Joel Ward’s road to Washington is one built on hard work and hardship

Washington Capitals fans are going to get to know Joel Ward pretty well starting this season after signing with the Caps on a four-year, $12 million deal in the offseason. Ward spent the last three seasons being a full-time player with the Nashville Predators as a grind line guy. Ward was able to make a big impression on the Preds and the rest of the world in the playoffs last season scoring seven goals and six assists in the Predators’ 12 games in the postseason.

Ward’s breakout in the playoffs came on the heels of a regular season that saw him have a comparatively off season scoring just ten goals and adding 19 assists for a career low 29 points. After getting his start in Minnesota with the Wild and being given up on there, getting to become a playoff phenom as a grind line guy showed what Ward has always been all about.

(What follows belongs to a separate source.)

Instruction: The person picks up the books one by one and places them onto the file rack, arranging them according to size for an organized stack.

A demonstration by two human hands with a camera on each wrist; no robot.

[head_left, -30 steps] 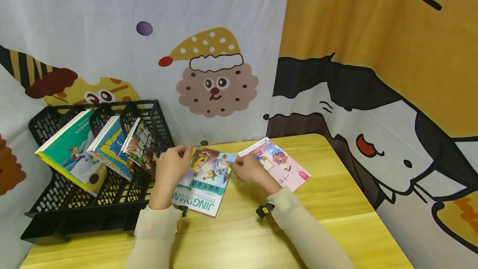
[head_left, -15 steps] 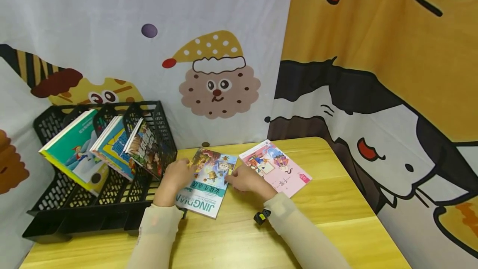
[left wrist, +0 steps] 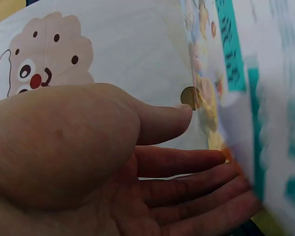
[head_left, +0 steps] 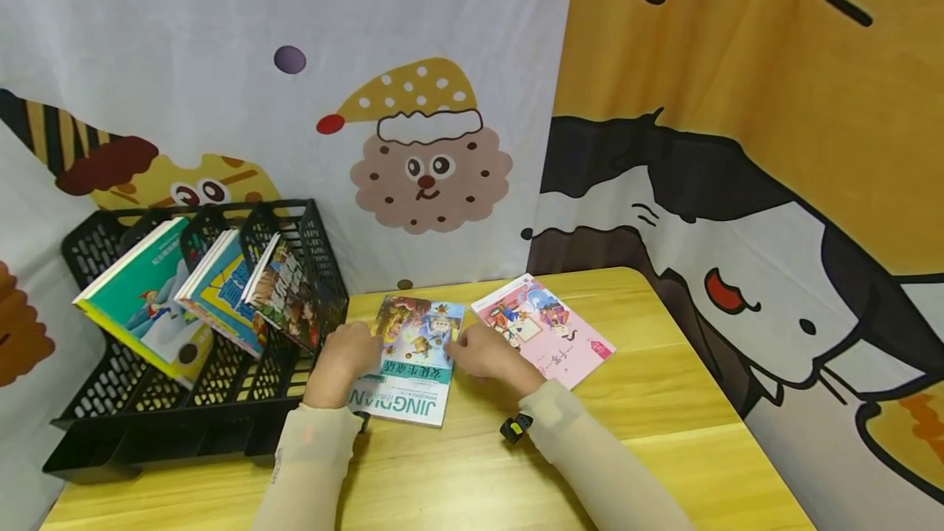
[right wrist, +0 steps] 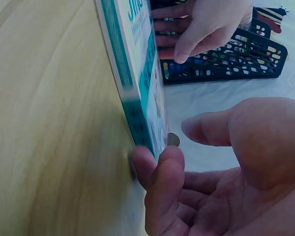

CSNWashington’s Chuck Gormley gets the story of Joel Ward that shows that bouncing back from hardship is nothing new for the 31 year-old Scarborough, Ontario native. From having his father suffer a stroke during a youth hockey game when he was 14 years-old, one which claimed his life days later to being raised by his mom who worked two jobs, getting to this point shows how hard of a road it can be to make it to the NHL and the sacrifices of family are often part of the process.

With the financial and emotional support of his mother, who worked at two hospitals and still found time to drive him to practices, Ward developed into a prospect and, three years after his father’s death, earned a spot with the Owen Sound Platers of the Ontario Hockey League.

Ward spent four years in Owen Sound but when no NHL team showed interest in him at the NHL draft or through free agency, he enrolled at the University of Prince Edward Island, where he played four seasons and earned a degree in Sociology.

Ward figured that if he didn’t make it in hockey, he’d teach in an elementary school. Determined to put his teaching career on hold, Ward signed with a professional roller hockey team in Florida, which led to a tryout with an East Coast Hockey League team, which in turn led to an invitation to the Minnesota Wild’s training camp in 2005.

Two years later Ward made his NHL debut and despite a third full season in the AHL, he became an NHL regular with the Nashville Predators at the age of 28.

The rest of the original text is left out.